Dickey was being held in the Salt Lake Metro Jail when he claims he was beaten by other inmates on Oct. 16, 1995, and April 30, 1996. In his suit, filed in 1997, he alleged that jail officials violated his civil rights by showing deliberate indifference for his safety.
The officials have denied the allegations.
A federal judge in Salt Lake City dismissed the suit in late 1997 on the grounds that Dickey had failed to go completely through the administrative system with his complaint, but the 10th Circuit reinstated it the next year. After more filings in the case, the judge in February found in favor of the jail officials. Dickey appealed to the 10th Circuit, which handed down its ruling.
Dickey will have to press his case from behind the bars of the Utah State Prison in Gunnison, where he is serving a one-to-15-year sentence for manslaughter.
He pleaded guilty to the execution-style slaying of Michael Lee Bartlett, who was shot in the head in September 1995 and then thrown over an embankment at Big Cottonwood Canyon.

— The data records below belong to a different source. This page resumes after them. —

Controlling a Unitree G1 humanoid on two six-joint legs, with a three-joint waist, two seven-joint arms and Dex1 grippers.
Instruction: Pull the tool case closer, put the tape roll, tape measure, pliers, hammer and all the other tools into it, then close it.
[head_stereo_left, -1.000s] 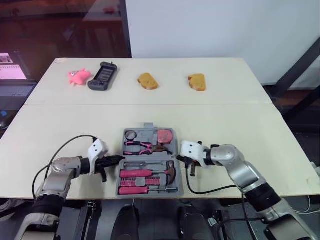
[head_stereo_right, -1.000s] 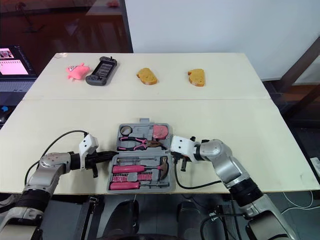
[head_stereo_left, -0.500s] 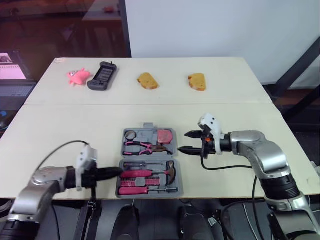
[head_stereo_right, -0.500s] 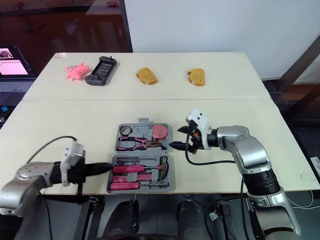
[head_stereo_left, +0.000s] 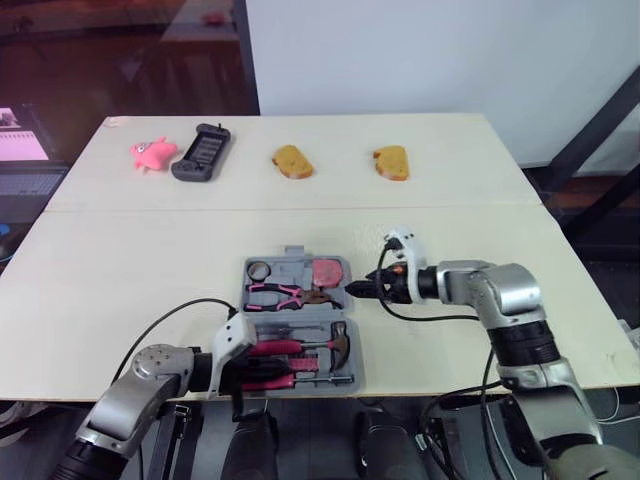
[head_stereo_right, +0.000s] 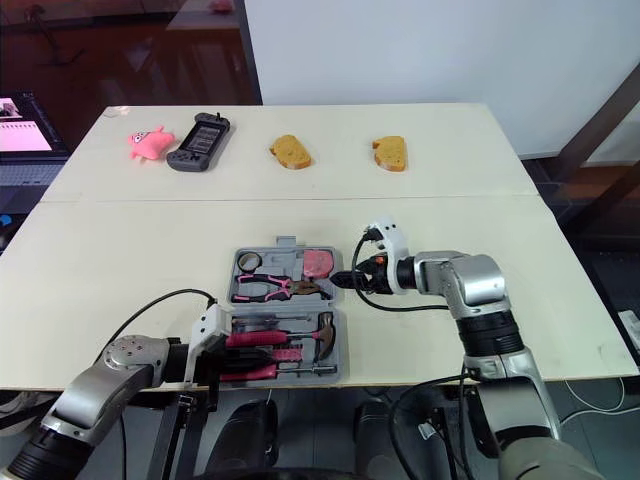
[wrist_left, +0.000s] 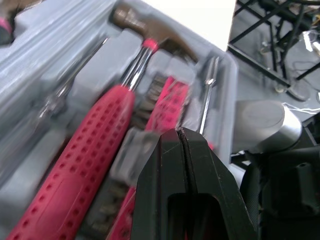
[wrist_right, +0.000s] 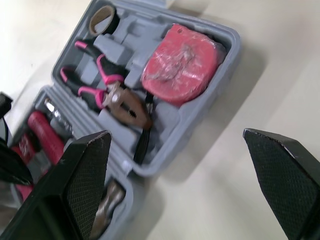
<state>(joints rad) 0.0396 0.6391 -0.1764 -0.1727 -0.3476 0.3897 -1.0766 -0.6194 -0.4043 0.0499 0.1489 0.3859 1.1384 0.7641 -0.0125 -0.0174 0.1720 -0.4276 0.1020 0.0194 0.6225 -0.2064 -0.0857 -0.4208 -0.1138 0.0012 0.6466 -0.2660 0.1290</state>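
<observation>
Fingers of the left gripper, pressed together, hang over the hammer in the near half of the open tool case. Fingers of the right gripper, spread wide, point at the case's right edge, beside its far half, which holds the tape roll, pliers and tape measure. The case lies on the surface.

Legible text, labels, brands, numbers, signs: none. The tool case and the tape measure show no readable marking. The laptop screen at the table's left shows content too small to read.
</observation>
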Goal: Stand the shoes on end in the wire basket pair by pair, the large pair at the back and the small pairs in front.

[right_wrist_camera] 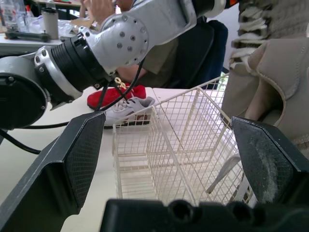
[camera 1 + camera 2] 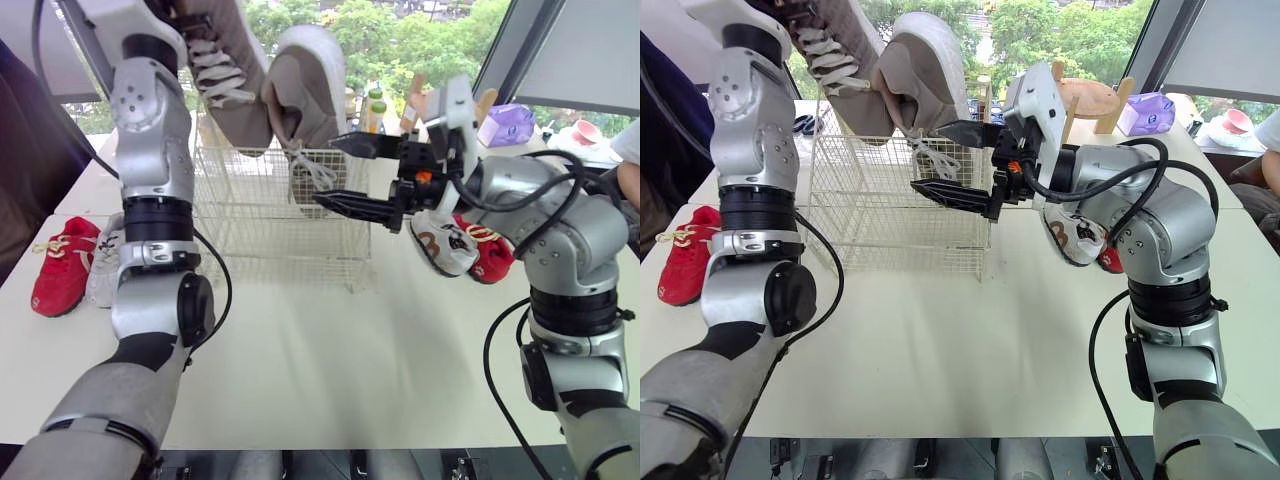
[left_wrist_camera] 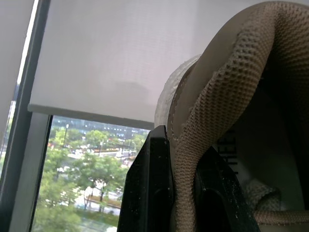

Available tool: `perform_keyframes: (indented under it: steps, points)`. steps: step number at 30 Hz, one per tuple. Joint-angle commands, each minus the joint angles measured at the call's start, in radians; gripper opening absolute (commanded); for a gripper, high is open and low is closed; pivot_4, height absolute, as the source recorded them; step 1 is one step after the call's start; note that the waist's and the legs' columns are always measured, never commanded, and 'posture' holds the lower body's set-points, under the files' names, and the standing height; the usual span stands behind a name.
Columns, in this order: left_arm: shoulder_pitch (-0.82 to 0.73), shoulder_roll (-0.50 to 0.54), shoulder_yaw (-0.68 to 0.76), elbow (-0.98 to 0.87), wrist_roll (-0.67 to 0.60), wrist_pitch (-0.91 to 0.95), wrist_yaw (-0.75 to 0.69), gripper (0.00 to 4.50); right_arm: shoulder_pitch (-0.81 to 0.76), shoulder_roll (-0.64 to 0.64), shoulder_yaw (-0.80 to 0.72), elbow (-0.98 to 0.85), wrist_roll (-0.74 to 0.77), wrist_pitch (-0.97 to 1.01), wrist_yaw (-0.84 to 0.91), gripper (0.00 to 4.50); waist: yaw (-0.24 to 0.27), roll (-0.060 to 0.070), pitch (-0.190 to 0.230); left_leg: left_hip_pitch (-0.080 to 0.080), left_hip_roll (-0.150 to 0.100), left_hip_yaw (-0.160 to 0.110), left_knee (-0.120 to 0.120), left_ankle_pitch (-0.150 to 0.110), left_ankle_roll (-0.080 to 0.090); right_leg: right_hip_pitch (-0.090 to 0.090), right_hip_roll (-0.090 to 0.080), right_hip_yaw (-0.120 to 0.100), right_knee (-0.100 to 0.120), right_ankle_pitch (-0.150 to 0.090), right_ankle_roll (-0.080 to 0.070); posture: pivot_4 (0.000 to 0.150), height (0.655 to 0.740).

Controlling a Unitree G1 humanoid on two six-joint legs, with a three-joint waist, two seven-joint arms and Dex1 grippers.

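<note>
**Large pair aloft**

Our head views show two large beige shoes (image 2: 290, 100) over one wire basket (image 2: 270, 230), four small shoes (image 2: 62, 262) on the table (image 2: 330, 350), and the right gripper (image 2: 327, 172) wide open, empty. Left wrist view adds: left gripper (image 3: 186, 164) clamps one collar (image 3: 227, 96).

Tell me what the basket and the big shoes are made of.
Basket: thin metal wire, likely white-coated, an open grid of rods. Big shoes: beige knit mesh uppers, dimpled weave visible; soles smooth white, probably rubber or foam.
</note>
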Motion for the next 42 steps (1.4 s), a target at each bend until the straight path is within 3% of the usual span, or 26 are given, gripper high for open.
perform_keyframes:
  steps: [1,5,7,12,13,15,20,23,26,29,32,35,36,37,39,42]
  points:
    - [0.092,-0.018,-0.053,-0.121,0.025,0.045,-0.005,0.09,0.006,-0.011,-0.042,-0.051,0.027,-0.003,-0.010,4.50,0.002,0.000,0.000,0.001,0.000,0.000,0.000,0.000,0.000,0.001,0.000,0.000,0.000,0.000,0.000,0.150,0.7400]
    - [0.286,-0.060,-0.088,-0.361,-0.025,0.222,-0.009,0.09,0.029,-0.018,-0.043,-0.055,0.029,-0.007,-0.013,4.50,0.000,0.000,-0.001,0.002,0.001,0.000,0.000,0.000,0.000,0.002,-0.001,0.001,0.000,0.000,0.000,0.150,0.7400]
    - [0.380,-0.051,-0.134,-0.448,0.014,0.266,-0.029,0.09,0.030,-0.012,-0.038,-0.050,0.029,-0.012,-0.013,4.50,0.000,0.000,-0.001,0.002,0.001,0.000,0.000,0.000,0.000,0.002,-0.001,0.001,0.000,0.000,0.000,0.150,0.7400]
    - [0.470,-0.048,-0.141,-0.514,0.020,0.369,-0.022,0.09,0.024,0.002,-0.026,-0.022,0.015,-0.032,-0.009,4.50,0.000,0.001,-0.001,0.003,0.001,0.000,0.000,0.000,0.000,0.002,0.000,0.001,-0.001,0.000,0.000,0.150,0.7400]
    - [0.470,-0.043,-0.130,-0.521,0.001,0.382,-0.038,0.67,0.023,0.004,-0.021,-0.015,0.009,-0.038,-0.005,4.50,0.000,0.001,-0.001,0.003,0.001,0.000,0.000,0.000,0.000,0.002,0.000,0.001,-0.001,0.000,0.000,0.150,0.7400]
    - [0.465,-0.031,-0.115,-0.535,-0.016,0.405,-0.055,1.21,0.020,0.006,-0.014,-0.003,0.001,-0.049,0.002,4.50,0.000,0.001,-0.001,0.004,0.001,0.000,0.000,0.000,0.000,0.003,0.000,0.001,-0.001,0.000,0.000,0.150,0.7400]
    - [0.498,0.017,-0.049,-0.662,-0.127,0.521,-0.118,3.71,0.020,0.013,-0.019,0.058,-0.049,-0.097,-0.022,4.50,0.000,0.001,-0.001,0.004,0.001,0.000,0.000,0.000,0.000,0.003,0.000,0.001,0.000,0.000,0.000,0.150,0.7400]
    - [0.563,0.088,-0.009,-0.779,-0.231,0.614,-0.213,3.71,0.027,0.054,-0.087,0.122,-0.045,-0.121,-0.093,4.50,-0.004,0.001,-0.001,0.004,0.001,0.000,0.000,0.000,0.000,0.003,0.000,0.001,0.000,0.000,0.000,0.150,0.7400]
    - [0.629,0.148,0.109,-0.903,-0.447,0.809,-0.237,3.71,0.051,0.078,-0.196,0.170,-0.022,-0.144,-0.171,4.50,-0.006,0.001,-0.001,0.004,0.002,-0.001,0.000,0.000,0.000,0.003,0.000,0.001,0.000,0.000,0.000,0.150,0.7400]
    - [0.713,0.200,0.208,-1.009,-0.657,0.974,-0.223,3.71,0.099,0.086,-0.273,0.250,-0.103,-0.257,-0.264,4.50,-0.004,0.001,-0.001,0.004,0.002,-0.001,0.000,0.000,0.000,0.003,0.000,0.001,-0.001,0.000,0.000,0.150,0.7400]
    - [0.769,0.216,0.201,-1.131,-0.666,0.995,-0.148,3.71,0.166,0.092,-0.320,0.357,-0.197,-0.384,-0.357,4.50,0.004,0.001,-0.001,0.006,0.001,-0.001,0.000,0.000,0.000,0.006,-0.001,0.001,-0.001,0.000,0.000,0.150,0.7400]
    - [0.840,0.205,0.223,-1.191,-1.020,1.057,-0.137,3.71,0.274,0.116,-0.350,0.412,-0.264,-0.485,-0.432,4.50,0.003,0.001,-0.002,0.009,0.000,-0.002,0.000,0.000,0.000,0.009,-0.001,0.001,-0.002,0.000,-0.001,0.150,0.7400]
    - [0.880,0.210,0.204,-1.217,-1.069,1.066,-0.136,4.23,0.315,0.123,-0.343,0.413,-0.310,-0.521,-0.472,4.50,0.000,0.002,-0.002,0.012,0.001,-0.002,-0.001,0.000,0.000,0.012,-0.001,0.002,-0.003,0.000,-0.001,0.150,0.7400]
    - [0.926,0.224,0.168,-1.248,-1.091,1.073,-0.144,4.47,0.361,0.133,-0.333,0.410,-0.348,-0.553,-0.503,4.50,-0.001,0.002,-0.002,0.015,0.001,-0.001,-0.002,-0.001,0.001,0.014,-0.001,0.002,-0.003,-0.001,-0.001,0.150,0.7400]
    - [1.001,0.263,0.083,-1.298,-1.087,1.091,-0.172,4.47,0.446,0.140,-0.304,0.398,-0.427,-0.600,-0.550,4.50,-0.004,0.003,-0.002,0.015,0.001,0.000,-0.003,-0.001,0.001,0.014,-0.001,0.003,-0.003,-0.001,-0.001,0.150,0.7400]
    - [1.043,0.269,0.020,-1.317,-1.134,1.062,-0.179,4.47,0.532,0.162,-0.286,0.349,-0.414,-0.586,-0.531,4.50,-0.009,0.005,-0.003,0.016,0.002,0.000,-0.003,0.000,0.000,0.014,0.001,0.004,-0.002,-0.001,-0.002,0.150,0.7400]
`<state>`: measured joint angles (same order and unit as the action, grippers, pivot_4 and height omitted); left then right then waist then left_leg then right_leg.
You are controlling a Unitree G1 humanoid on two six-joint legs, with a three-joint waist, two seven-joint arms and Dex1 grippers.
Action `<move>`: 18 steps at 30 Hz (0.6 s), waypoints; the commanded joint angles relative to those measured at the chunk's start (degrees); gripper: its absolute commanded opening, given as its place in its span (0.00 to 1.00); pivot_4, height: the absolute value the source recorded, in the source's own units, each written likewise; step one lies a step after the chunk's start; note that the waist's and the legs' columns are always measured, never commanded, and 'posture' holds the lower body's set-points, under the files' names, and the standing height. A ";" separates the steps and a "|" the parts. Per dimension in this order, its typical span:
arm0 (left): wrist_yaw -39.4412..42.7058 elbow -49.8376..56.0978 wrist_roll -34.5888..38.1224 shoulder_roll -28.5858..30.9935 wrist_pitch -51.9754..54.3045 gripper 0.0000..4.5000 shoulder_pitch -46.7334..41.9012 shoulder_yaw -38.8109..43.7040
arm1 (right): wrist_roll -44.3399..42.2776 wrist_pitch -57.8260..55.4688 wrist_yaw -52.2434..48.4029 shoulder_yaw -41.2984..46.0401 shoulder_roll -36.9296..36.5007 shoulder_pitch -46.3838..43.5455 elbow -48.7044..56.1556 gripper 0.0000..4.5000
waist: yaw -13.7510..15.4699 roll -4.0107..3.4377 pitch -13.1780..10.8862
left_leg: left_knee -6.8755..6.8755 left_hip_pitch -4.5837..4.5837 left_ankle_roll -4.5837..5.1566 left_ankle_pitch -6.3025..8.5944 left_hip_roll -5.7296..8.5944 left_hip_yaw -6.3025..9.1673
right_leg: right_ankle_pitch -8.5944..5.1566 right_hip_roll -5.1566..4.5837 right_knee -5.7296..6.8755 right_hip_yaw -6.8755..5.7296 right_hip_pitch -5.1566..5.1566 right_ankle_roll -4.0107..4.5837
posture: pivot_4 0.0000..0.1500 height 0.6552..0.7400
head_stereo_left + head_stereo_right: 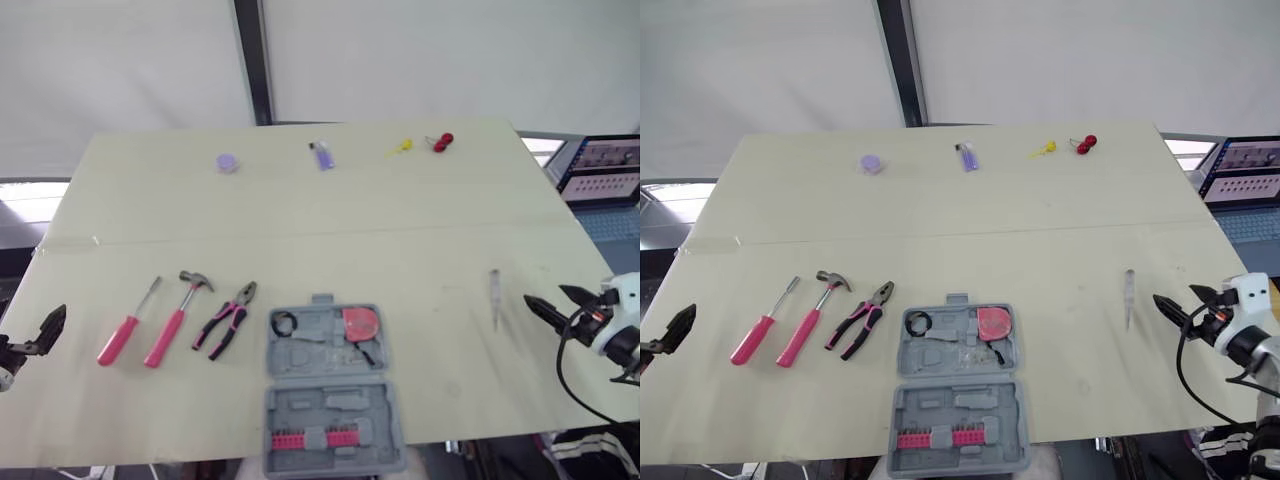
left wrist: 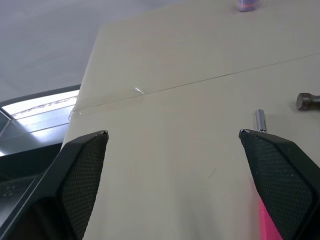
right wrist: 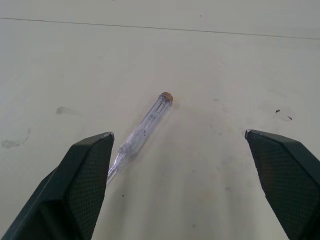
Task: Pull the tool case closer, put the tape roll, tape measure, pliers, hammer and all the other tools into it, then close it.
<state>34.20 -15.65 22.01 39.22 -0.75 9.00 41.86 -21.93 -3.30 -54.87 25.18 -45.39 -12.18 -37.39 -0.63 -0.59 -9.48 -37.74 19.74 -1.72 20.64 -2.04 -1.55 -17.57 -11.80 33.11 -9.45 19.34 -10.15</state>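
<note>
Open at the table's (image 1: 430,225) near edge, the grey tool case (image 1: 300,407) lies flat at centre, its lid folded out toward the far side. The nearer half carries a row of pink bits (image 1: 312,439). In the farther half a black tape roll (image 1: 275,324) sits at the left corner and a pink tape measure (image 1: 361,322) at the right.

Just left of the case, three pink-handled tools lie side by side on the bare table, none touching another: the pliers (image 1: 228,322) closest to the case, then the hammer (image 1: 178,320), then a screwdriver (image 1: 130,325) outermost. All three angle their working ends toward the far side.

The left pincer (image 2: 172,133) hangs at the table's left edge with its black fingers spread wide and nothing between them, well apart from the screwdriver. The right pincer (image 1: 545,294) hovers near the right edge, likewise spread and empty. It faces a clear-bodied tester screwdriver (image 3: 145,127) that lies close by but untouched.

Along the far edge stand four small items, well apart from everything else: a purple round piece (image 1: 228,162), a purple oblong piece (image 1: 322,155), a yellow piece (image 1: 400,149) and a red piece (image 1: 442,142). Beyond the right corner a laptop (image 1: 600,170) glows.
</note>
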 commanded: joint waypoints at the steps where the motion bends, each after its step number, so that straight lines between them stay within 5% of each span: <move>1: -0.55 1.87 0.17 0.16 -0.77 1.00 -0.02 0.12 | -0.44 1.52 -1.21 0.67 -0.88 -0.27 0.13 0.99 | -0.98 -0.06 -0.05 | 0.09 0.02 0.09 -0.08 0.20 0.47 | -0.01 -0.19 -0.21 -0.57 -0.42 -0.03 | 1.00 1.00; 4: -0.67 2.69 0.05 -0.06 -0.63 1.00 0.05 -0.74 | 0.13 1.93 -1.14 0.33 -1.22 -0.11 0.20 0.99 | -1.62 0.01 -0.01 | 0.62 0.33 0.27 -0.71 1.09 2.19 | -0.02 -1.11 -0.75 -2.40 -1.35 -0.20 | 1.00 1.00; 18: -1.35 5.03 0.21 -0.39 0.38 1.00 0.31 -2.23 | 1.77 3.02 -1.52 -0.21 -1.85 0.79 0.48 0.99 | -0.90 -0.03 -0.08 | 0.47 0.29 0.01 -0.83 0.82 1.33 | -0.01 -0.66 -0.42 -1.18 -0.25 -0.19 | 1.00 1.00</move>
<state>33.39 -12.41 22.03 38.83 -0.02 9.04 39.23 -20.14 -1.18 -55.54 24.65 -45.57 -11.70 -37.76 -1.53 -0.62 -9.57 -37.27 20.06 -1.71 19.81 -1.22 -0.28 -17.58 -12.45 32.75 -10.58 19.20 -10.33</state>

Prosecutors claimed Dickey and another friend wanted to become big-time marijuana dealers and killed the 19-year-old Bartlett for talking too much about their plans. Dickey, now 41, contended that he merely fell into the wrong crowd and was framed for the crime.
But a state court judge called Dickey a calculating and manipulative career criminal and recommended that he serve the entire 15-year sentence. Dickey is scheduled for his first hearing before the Utah Board of Pardons and Parole in September 2006.